Dr. Richard M. Krabitz believes that parents should not ignore their children’s snoring.He states it: “If your child snores, you have to ask more.” He is the medical director of pediatrics. sleep Laboratory at Duke University Medical Center in Durham, North Carolina sleep Then we act on it, “he says.

“If your child snores, you can’t say that anyone in your family snores. You need to follow it up with your pediatrician.”

Kravitz sees a link between snoring and behavioral issues. “Children who continue to snoring are at increased risk of behavioral problems,” he says. “But this does not mean that all children who snore have behavioral problems, or that all children who have behavioral problems snore.”

But “snoring is unusual for children.”Some children may need surgery to get rid of them tonsil also adenoid..

Andrew Adesman, MD agrees. He is responsible for the development and behavioral pediatrics of the Stephen and Alexandra Cohen Children’s Medical Center in New York. “Assessment helps determine if snoring is innocent or if treating the underlying problem improves snoring and behavioral problems,” he says.

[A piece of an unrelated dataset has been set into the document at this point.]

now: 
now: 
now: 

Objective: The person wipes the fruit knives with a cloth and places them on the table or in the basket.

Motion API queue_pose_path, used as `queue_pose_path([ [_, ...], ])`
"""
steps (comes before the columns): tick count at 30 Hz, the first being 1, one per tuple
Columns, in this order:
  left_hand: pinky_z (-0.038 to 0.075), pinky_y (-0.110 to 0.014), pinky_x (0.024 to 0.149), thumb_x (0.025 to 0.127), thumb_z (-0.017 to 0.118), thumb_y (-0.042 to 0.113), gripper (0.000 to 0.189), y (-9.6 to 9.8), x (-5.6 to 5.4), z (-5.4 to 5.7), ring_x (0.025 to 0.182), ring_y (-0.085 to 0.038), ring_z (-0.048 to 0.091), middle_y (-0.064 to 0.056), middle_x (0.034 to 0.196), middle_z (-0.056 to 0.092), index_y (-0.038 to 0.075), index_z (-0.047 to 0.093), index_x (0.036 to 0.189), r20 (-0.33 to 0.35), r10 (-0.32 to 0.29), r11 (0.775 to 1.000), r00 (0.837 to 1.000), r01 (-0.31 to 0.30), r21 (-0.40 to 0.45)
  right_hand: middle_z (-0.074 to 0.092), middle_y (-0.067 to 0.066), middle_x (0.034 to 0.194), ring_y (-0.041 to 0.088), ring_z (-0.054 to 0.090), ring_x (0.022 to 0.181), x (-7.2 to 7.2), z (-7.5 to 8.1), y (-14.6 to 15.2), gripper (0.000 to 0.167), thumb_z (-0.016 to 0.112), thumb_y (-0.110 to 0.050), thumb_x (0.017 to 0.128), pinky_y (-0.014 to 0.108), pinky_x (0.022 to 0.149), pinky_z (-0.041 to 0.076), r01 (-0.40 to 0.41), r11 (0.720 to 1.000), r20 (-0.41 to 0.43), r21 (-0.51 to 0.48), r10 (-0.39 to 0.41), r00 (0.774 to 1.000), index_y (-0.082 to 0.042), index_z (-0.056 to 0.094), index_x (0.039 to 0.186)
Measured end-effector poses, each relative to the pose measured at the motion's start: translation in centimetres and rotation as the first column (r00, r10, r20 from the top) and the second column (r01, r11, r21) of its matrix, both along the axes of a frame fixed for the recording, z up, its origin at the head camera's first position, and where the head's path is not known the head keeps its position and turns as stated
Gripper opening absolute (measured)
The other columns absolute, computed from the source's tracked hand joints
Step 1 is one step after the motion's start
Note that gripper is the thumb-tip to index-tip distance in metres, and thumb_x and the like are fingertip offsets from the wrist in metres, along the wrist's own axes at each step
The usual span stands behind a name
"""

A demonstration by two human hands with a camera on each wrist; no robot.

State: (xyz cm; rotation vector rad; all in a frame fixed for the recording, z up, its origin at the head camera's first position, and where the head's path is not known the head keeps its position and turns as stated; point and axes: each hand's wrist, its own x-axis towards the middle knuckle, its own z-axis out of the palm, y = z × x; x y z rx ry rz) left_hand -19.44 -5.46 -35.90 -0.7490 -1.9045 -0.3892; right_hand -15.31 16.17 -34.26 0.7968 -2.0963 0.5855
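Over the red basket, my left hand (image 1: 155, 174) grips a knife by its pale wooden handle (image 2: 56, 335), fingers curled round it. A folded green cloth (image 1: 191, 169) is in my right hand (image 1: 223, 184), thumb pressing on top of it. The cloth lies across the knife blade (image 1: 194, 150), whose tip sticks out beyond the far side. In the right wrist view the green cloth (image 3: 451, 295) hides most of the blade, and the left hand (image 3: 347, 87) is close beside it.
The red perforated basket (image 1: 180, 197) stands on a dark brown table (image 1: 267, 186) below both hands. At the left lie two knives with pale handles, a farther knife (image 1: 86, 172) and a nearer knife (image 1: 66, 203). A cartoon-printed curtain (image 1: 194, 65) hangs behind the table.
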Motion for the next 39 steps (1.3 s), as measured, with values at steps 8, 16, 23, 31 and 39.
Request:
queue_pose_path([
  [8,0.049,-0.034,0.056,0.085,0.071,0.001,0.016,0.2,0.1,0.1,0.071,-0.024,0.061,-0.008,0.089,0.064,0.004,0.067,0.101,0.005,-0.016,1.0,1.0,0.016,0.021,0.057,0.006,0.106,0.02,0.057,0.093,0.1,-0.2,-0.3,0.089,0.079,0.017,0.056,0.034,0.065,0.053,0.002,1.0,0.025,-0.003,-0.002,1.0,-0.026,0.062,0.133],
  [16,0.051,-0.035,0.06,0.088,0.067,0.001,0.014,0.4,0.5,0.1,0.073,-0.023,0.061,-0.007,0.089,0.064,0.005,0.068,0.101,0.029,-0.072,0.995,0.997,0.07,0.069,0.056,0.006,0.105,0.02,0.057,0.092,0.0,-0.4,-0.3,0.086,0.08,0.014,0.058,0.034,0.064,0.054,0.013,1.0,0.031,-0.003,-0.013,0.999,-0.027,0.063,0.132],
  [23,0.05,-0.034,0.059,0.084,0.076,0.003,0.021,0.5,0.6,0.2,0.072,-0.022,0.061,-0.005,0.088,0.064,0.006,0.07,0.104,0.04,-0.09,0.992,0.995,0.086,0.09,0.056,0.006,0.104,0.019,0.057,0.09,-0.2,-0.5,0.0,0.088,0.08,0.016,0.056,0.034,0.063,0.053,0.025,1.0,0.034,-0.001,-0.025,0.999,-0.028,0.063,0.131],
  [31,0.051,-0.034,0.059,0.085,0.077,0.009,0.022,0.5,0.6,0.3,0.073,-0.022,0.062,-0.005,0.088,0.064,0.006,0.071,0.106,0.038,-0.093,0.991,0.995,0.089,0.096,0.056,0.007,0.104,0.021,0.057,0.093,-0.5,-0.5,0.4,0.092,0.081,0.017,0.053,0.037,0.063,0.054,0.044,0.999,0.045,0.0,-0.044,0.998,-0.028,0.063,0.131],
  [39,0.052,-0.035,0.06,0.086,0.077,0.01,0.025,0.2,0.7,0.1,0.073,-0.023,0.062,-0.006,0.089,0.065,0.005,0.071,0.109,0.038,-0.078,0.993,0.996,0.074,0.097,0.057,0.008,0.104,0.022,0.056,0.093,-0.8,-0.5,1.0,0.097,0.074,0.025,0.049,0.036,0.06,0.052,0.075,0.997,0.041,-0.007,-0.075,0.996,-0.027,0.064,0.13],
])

That can be a vicious cycle, says Dr. Yosef Krespi.He is the director of the center Sleeping disorder At the New York Head and Neck Research Institute at Lenox Hill Hospital in New York City. “Children who can’t sleep well are tired and moody and don’t eat well,” he says. “Snoring sounds, by definition, mean partial Airway Occlusion during sleep. This can cause inadequate oxygenation and restless sleep. ”

“It’s not a big deal because of seasonal issues or colds, but if snoring is severe and causes sleep problems, seek a formal assessment,” says Crespi.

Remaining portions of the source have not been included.